Book Review - Red Rosa: A Graphic Biography of Rosa Luxemburg by Kate Evans
A thoroughgoing introduction to a socialist pioneer.
While I know very little about the history of Marxism and socialism, particularly in Germany, Red Rosa went a long way to improve my knowledge. Rosa Luxemburg is an underdog with tenacious bite, overcoming physical disability and expectations of polite society at a time when a young woman was severely limited in her political aspirations and opportunities to make change.
Evans manages to balance Rosa's documented beliefs with interpreted facts about her social life and even a little metatextual humour. More so than her work for the party and numerous publications, I responded most to Rosa's vibrant yet emotionally intelligent love life and the epiphanies she experienced while incarcerated.
While my immersion was sometimes spoiled by odd bodily proportions, I appreciated Evans' clean caricature. The splash pages featuring WW1 soldiers marching to their death over Rosa's bowed head and then the wounded soldiers seeping out of a buffalo's eye were utterly breath-taking.

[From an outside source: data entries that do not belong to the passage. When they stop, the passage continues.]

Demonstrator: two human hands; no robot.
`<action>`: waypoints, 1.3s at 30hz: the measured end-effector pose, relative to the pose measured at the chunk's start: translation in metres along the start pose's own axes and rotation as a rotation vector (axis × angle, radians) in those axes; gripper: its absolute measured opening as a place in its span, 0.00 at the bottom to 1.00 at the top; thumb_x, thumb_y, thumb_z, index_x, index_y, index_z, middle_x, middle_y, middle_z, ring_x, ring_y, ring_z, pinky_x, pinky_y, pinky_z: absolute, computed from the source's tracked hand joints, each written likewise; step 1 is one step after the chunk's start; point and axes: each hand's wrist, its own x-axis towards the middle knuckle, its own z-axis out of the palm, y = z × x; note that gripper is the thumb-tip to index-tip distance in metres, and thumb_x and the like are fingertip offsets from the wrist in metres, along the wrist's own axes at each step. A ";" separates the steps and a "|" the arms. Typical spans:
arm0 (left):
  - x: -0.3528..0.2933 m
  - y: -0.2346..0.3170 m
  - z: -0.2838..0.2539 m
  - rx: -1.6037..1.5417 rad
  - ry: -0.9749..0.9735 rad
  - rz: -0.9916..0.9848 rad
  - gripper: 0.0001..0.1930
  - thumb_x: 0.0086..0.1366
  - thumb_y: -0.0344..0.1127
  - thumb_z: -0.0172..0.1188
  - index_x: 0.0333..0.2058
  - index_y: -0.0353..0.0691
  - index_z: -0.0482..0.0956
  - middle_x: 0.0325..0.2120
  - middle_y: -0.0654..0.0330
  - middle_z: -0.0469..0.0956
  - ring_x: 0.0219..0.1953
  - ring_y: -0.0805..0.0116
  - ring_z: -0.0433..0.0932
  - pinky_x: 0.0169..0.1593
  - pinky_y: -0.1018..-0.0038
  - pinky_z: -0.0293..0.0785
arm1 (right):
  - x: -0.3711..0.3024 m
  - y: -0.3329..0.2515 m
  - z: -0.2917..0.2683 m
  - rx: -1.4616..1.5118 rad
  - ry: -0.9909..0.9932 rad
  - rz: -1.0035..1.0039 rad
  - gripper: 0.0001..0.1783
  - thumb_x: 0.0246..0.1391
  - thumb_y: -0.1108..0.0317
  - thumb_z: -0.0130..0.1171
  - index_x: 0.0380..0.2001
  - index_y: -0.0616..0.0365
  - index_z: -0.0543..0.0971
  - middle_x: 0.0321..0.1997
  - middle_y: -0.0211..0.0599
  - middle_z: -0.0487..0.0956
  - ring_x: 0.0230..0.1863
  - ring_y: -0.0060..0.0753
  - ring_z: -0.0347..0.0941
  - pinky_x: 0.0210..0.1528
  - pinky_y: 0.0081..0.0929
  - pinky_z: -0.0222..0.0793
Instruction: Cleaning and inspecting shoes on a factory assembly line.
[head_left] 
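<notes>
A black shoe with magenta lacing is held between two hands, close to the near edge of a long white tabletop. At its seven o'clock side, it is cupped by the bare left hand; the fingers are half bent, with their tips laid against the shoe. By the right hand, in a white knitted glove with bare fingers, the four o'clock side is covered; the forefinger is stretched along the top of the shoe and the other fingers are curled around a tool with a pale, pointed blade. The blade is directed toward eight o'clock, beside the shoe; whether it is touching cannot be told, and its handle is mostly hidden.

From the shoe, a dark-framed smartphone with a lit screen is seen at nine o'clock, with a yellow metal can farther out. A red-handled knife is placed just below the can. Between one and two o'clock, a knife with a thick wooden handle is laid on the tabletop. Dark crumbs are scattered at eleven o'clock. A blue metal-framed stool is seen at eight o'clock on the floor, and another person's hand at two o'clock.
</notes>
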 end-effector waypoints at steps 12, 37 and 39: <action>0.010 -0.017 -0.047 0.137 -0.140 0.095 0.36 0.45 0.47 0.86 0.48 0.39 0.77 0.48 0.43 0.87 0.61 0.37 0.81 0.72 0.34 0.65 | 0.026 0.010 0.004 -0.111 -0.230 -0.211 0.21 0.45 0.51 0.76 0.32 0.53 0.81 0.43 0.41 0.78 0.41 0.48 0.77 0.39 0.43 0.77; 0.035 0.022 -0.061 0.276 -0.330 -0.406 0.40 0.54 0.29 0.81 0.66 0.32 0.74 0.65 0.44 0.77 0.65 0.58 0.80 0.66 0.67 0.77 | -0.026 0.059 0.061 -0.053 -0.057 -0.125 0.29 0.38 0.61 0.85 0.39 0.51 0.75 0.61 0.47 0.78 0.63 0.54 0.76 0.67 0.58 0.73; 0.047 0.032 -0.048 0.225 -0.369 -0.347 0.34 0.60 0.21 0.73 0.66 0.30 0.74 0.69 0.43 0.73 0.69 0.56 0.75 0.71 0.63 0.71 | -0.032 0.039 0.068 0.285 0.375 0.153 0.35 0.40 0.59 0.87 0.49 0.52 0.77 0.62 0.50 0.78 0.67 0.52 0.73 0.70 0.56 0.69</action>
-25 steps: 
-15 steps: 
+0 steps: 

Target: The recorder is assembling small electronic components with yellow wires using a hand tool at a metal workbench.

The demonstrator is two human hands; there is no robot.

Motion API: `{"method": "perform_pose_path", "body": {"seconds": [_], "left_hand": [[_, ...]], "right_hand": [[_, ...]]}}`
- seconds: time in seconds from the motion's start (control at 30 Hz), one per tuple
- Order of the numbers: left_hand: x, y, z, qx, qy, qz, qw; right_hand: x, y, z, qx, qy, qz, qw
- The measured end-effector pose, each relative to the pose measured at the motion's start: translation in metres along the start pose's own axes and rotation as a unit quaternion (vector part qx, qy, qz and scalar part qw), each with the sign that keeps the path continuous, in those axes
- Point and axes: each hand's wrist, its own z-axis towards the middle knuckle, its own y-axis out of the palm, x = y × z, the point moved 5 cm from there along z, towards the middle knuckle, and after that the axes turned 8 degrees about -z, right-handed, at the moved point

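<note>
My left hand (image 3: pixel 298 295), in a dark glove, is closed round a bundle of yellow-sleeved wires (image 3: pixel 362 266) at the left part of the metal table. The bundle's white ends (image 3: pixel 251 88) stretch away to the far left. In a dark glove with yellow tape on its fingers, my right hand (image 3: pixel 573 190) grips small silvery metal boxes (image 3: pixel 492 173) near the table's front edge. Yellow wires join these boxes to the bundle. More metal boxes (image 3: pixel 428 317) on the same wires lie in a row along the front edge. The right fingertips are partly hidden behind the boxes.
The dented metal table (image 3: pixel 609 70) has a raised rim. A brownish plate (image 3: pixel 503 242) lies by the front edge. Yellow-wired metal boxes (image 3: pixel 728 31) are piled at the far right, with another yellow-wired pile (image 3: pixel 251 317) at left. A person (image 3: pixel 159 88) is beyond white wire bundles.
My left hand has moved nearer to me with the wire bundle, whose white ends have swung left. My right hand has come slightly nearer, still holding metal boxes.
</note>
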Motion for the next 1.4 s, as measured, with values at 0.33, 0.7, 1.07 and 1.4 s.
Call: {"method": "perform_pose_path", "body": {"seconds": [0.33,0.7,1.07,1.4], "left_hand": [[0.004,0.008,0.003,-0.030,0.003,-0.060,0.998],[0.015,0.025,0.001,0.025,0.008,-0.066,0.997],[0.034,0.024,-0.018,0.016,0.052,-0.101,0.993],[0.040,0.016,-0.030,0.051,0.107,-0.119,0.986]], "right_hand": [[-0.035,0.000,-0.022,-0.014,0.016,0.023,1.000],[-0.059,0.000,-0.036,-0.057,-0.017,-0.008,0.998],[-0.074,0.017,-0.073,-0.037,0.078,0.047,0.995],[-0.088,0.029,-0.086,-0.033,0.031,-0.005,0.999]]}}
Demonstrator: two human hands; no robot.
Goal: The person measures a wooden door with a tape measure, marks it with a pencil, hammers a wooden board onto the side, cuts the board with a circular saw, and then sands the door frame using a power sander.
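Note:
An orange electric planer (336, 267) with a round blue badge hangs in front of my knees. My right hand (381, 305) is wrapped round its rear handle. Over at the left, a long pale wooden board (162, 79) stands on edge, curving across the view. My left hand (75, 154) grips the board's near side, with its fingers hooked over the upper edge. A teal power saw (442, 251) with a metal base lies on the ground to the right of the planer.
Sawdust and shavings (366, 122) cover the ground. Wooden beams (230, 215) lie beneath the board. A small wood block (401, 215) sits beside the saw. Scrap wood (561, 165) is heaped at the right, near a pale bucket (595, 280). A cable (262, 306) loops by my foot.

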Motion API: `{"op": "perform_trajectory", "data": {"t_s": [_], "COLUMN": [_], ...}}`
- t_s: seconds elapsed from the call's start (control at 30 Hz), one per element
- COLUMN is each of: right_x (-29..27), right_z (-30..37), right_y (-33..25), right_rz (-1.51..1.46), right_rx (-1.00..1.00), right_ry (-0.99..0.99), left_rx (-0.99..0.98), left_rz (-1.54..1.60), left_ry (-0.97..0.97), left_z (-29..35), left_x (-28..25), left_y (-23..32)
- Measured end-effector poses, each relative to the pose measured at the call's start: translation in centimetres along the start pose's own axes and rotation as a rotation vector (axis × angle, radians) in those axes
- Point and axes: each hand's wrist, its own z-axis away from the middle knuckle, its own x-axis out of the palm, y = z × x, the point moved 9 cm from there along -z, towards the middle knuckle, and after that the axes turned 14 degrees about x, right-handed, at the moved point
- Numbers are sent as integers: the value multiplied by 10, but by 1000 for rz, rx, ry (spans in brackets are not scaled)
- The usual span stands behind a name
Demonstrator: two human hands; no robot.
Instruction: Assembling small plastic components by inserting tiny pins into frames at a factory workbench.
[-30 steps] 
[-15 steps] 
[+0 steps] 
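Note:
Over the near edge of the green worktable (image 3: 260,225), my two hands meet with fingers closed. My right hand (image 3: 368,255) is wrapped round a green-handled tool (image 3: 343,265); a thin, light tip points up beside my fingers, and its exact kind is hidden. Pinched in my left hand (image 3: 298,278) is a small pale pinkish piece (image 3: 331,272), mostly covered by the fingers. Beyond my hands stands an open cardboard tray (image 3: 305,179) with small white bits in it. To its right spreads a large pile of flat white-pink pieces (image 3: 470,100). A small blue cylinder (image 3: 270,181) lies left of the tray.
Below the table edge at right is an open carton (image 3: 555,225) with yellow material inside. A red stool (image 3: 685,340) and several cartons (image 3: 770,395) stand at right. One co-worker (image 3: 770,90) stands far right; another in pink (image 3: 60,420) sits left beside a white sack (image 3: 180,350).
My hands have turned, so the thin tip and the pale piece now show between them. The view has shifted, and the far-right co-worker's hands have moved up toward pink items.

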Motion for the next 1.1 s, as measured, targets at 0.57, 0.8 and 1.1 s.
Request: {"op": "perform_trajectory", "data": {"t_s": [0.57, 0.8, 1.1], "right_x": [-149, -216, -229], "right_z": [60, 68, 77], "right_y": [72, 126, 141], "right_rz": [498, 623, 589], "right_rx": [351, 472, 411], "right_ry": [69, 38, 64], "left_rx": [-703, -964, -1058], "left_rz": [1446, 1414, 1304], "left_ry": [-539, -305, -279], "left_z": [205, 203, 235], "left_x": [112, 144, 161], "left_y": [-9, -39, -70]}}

My main bugbear with Red Rosa was the pacing. I feel that Evans' passion for Rosa's insight into Marxism and outspoken socialist beliefs sometimes slowed the narrative down and asserted reader focus where really we should be shown Rosa's life with as much impartiality as possible. Towards the end it felt like Evans was more interested in a political call to arms rather than a full depiction of Rosa's life. I wanted to know more about her family ties over the years, and what became of her lovers, but these details fell by the wayside on the march to revolution.
In any case I am glad to have read Red Rosa. It has educated me on yet another woman who changed the world, despite patriarchal and Soviet suppression. I recommend Red Rosa to amateur historians of the socialist movement and champions of the graphic biography.